─── DATASET EXTRACT

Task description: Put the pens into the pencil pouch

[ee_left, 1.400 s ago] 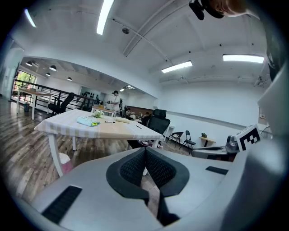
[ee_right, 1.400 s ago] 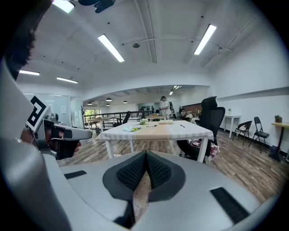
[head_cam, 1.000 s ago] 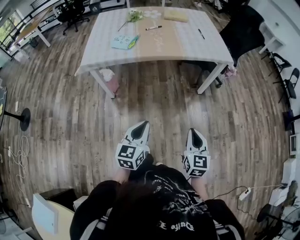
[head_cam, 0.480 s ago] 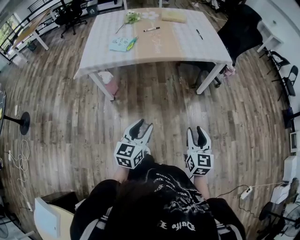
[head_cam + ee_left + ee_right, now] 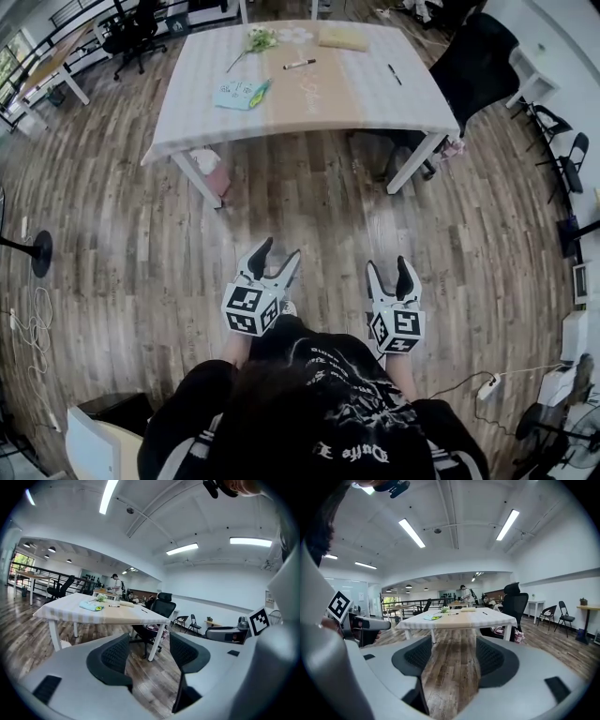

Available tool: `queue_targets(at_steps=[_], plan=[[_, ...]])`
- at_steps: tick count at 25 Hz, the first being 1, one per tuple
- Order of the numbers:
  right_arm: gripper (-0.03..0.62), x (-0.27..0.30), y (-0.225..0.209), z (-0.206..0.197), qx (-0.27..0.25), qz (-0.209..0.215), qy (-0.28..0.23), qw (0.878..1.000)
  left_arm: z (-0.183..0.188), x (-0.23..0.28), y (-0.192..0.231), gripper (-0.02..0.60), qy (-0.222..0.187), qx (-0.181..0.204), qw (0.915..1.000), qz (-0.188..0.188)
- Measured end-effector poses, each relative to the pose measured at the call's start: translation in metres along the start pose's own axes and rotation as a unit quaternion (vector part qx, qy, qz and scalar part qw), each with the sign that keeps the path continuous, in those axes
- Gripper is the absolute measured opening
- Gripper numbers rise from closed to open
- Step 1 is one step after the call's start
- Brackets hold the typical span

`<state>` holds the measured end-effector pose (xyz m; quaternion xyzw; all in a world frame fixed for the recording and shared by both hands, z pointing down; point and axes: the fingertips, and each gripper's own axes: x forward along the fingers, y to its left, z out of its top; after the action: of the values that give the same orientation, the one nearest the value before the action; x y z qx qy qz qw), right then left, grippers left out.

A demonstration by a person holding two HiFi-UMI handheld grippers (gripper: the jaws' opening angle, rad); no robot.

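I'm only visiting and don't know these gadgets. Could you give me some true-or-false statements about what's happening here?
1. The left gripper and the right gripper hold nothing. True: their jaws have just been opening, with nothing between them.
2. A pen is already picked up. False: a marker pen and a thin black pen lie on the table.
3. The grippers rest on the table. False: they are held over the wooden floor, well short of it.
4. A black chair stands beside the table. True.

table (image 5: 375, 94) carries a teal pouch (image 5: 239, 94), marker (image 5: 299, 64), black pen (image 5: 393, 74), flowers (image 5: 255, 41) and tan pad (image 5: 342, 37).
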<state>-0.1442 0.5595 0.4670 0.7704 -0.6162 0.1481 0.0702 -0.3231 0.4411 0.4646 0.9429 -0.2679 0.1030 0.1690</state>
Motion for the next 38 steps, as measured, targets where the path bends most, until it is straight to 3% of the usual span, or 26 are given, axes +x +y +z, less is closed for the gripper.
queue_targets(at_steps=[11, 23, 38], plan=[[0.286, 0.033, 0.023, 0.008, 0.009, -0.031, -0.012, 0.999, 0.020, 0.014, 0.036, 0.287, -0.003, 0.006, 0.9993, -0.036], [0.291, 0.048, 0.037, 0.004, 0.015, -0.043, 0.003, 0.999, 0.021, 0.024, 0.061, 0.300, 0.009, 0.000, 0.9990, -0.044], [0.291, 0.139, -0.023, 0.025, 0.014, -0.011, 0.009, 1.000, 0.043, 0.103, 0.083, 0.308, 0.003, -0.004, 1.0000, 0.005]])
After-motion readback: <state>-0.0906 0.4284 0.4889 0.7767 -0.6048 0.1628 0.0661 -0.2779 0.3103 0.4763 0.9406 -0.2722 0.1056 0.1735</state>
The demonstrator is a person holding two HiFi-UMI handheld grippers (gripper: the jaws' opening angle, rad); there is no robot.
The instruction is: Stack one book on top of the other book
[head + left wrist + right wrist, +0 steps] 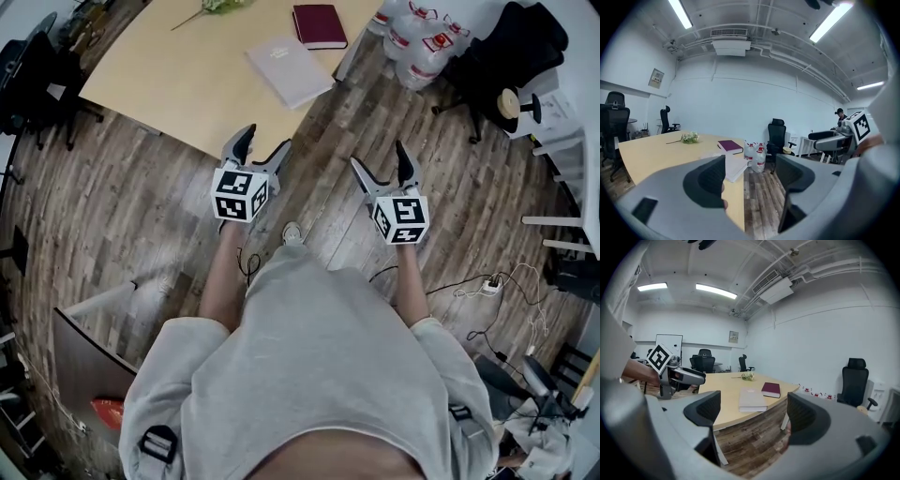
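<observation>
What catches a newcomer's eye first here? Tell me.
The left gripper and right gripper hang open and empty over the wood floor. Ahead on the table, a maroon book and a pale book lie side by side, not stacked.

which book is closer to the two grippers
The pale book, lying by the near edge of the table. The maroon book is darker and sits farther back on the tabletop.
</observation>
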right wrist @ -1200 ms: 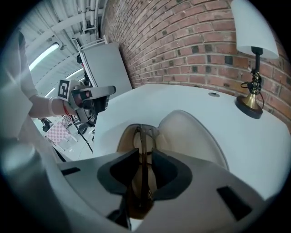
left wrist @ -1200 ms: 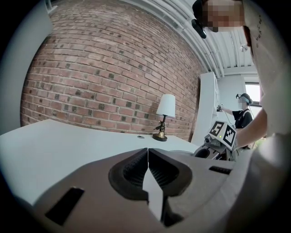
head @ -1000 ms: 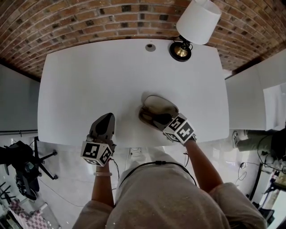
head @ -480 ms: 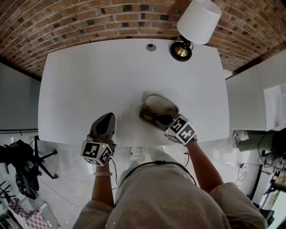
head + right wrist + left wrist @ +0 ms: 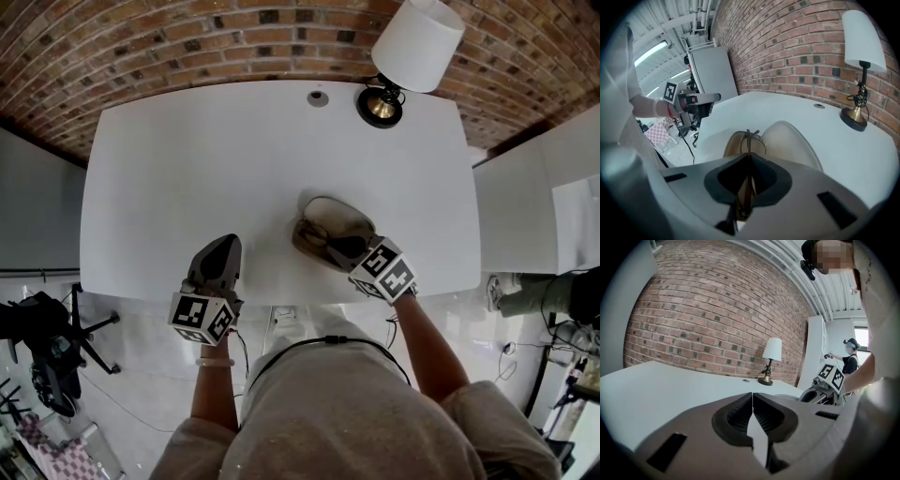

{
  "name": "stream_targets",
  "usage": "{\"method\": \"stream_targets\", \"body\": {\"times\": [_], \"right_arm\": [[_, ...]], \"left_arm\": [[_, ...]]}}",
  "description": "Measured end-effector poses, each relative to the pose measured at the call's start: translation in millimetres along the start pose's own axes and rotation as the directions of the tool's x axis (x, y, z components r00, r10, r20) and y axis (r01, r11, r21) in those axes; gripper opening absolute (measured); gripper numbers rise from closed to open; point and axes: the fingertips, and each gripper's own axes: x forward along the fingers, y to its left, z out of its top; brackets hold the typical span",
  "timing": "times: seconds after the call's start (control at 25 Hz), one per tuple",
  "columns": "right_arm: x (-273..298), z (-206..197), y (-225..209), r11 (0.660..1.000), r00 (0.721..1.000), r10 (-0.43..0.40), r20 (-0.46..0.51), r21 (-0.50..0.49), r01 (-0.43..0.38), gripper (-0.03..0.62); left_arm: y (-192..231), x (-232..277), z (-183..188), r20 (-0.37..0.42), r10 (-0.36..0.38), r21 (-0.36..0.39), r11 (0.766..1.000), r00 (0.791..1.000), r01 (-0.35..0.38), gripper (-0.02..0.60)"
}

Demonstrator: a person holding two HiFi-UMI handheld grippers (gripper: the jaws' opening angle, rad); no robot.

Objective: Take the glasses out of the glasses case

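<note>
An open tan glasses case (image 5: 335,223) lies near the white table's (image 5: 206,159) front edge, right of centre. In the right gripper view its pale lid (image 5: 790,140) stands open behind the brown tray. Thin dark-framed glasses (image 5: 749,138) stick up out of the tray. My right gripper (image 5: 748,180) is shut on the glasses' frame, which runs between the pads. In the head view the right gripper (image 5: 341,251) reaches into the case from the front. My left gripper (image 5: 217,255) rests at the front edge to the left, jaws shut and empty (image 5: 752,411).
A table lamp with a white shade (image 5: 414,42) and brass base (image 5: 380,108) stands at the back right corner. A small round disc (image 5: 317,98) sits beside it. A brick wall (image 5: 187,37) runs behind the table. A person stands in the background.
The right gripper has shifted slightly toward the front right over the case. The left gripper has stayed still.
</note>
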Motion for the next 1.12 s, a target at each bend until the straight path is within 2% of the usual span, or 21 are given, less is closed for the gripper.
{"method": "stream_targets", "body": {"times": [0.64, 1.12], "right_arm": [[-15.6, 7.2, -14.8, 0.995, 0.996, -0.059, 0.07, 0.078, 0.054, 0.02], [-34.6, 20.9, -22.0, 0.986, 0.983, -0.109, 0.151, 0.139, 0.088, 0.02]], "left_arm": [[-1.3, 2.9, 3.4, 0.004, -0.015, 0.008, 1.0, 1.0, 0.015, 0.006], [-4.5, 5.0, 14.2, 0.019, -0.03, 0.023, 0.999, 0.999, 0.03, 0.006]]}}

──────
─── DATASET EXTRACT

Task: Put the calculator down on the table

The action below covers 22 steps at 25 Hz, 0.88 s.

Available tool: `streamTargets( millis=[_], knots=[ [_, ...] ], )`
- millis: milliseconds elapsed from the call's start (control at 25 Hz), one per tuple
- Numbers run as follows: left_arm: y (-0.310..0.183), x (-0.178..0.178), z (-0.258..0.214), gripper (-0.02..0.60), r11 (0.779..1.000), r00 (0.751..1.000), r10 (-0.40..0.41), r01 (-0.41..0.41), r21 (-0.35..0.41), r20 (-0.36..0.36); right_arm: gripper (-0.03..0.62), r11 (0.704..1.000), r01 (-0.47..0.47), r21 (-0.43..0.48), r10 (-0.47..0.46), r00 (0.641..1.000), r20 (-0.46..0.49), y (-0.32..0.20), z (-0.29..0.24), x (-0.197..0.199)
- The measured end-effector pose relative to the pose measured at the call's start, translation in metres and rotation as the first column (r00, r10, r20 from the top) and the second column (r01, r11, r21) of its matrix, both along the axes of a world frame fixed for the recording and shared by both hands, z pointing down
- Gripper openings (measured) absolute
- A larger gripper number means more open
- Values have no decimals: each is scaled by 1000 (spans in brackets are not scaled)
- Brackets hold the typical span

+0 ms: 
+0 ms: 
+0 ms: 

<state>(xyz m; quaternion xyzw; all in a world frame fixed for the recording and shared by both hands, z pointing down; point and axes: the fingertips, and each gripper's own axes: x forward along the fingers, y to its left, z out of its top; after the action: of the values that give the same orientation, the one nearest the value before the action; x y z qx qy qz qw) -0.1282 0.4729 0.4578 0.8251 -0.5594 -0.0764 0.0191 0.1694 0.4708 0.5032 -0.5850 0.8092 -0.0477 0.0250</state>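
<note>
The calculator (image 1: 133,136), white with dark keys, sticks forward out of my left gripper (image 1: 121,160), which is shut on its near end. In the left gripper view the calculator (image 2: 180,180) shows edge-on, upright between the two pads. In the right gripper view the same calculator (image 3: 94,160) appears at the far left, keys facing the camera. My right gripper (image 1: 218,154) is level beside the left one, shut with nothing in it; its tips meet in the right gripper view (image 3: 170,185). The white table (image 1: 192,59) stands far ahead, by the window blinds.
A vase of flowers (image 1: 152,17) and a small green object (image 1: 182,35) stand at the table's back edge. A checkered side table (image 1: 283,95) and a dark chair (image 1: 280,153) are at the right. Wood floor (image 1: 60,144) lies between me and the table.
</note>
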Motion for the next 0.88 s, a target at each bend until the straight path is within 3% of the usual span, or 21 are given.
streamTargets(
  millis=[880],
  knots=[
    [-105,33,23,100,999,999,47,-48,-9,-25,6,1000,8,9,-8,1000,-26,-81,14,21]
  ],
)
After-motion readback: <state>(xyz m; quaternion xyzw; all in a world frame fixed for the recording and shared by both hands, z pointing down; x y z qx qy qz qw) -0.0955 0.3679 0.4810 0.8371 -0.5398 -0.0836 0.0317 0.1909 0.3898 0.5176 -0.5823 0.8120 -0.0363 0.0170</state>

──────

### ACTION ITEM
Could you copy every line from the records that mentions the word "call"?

### TASK SOLUTION
- Measured end-effector poses, each relative to the pose measured at the call's start: translation in metres along the start pose's own axes and rotation as a unit quaternion (vector part qx, qy, qz and scalar part qw), each with the sign that keeps the path continuous, in those axes
- Step 1 is one step after the call's start
  "description": "Measured end-effector poses, each relative to the pose measured at the call's start: translation in millimetres along the start pose's own axes and rotation as the directions of the tool's x axis (x, y, z components r00, r10, r20) and y axis (r01, r11, r21) in those axes; gripper opening absolute (measured); gripper numbers rise from closed to open; point and axes: the fingertips, and each gripper's own axes: x forward along the fingers, y to its left, z out of its top; brackets hold the typical span",
  "timing": "times: seconds after the call's start (control at 25 Hz), one per tuple",
- millis: milliseconds elapsed from the call's start (control at 25 Hz), one per tuple
- The measured end-effector pose relative to the pose measured at the call's start, translation in metres and rotation as the first column (r00, r10, r20 from the top) and the second column (r01, r11, r21) of its matrix, both along the axes of a world frame fixed for the recording and shared by both hands, z pointing down

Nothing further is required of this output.